■ EXERCISE DESCRIPTION ■
The expected output is the data itself, duplicated in full.

■ DATA SECTION ■
= = = =
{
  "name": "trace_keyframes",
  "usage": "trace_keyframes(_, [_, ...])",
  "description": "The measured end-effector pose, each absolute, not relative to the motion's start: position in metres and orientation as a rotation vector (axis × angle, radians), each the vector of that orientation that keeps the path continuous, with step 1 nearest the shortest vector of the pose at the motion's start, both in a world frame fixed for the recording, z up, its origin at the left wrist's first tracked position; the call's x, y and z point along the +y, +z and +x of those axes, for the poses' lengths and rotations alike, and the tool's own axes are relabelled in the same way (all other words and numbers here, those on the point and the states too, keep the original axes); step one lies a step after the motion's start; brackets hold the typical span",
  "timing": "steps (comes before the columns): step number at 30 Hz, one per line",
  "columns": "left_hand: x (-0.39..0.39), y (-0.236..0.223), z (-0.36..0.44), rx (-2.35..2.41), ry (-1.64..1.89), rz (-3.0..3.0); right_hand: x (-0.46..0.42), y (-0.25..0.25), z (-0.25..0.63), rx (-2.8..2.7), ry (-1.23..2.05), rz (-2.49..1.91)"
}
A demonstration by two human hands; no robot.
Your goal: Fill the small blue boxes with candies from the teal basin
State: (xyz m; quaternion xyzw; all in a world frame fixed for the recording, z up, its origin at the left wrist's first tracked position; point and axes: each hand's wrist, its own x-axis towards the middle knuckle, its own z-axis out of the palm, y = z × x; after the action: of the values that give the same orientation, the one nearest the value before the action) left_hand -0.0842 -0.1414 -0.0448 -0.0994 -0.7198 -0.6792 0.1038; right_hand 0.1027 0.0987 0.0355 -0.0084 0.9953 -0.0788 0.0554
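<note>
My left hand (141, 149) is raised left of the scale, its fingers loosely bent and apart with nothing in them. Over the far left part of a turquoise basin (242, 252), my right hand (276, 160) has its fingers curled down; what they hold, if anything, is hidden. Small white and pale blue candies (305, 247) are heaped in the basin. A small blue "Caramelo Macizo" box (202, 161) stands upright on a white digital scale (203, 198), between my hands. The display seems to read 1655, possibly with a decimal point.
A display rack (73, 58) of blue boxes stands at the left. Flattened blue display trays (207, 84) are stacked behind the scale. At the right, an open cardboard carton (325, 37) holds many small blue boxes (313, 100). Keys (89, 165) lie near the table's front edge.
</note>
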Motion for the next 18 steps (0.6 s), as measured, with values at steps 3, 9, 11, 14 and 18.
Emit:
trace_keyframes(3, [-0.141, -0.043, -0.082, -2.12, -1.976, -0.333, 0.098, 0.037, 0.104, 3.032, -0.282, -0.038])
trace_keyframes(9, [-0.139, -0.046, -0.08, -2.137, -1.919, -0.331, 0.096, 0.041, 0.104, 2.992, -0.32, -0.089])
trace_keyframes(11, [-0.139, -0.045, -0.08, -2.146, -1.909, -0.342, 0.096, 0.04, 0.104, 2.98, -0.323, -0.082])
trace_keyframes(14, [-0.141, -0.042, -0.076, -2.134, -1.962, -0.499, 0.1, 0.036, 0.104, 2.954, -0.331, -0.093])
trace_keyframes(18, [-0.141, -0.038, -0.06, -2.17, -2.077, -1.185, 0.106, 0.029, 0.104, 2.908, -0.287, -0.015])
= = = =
■ SOLUTION TO THE EXERCISE ■
{
  "name": "trace_keyframes",
  "usage": "trace_keyframes(_, [_, ...])",
  "description": "The measured end-effector pose, each absolute, not relative to the motion's start: position in metres and orientation as a rotation vector (axis × angle, radians), each the vector of that orientation that keeps the path continuous, with step 1 nearest the shortest vector of the pose at the motion's start, both in a world frame fixed for the recording, z up, its origin at the left wrist's first tracked position; the call's x, y and z point along the +y, +z and +x of those axes, for the poses' lengths and rotations alike, and the tool's own axes are relabelled in the same way (all other words and numbers here, those on the point and the states too, keep the original axes); step one lies a step after the motion's start; brackets hold the typical span",
  "timing": "steps (comes before the columns): step number at 30 Hz, one per line",
  "columns": "left_hand: x (-0.39..0.39), y (-0.236..0.223), z (-0.36..0.44), rx (-2.35..2.41), ry (-1.64..1.89), rz (-3.0..3.0); right_hand: x (-0.46..0.42), y (-0.25..0.25), z (-0.25..0.63), rx (-2.8..2.7), ry (-1.23..2.05), rz (-2.49..1.91)"
}
A demonstration by two human hands; no robot.
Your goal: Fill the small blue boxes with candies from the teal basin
State: (xyz m; quaternion xyzw; all in a world frame fixed for the recording, z up, its origin at the left wrist's first tracked position; point and axes: each hand's wrist, its own x-axis towards the middle knuckle, its own z-axis out of the palm, y = z × x; after the action: of the values that give the same orientation, the one nearest the value before the action) left_hand -0.0842 -0.1414 -0.0448 -0.0994 -0.7198 -0.6792 0.1038; right_hand 0.1027 0.0987 0.0355 -0.0084 0.9953 -0.0788 0.0554
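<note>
My left hand (141, 149) is raised left of the scale, its fingers loosely bent and apart with nothing in them. Over the far left part of a turquoise basin (242, 252), my right hand (276, 160) has its fingers curled down; what they hold, if anything, is hidden. Small white and pale blue candies (305, 247) are heaped in the basin. A small blue "Caramelo Macizo" box (202, 161) stands upright on a white digital scale (203, 198), between my hands. The display seems to read 1655, possibly with a decimal point.
A display rack (73, 58) of blue boxes stands at the left. Flattened blue display trays (207, 84) are stacked behind the scale. At the right, an open cardboard carton (325, 37) holds many small blue boxes (313, 100). Keys (89, 165) lie near the table's front edge.
</note>
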Motion for the next 18 steps (0.6 s), as measured, with values at steps 3, 9, 11, 14 and 18.
Emit:
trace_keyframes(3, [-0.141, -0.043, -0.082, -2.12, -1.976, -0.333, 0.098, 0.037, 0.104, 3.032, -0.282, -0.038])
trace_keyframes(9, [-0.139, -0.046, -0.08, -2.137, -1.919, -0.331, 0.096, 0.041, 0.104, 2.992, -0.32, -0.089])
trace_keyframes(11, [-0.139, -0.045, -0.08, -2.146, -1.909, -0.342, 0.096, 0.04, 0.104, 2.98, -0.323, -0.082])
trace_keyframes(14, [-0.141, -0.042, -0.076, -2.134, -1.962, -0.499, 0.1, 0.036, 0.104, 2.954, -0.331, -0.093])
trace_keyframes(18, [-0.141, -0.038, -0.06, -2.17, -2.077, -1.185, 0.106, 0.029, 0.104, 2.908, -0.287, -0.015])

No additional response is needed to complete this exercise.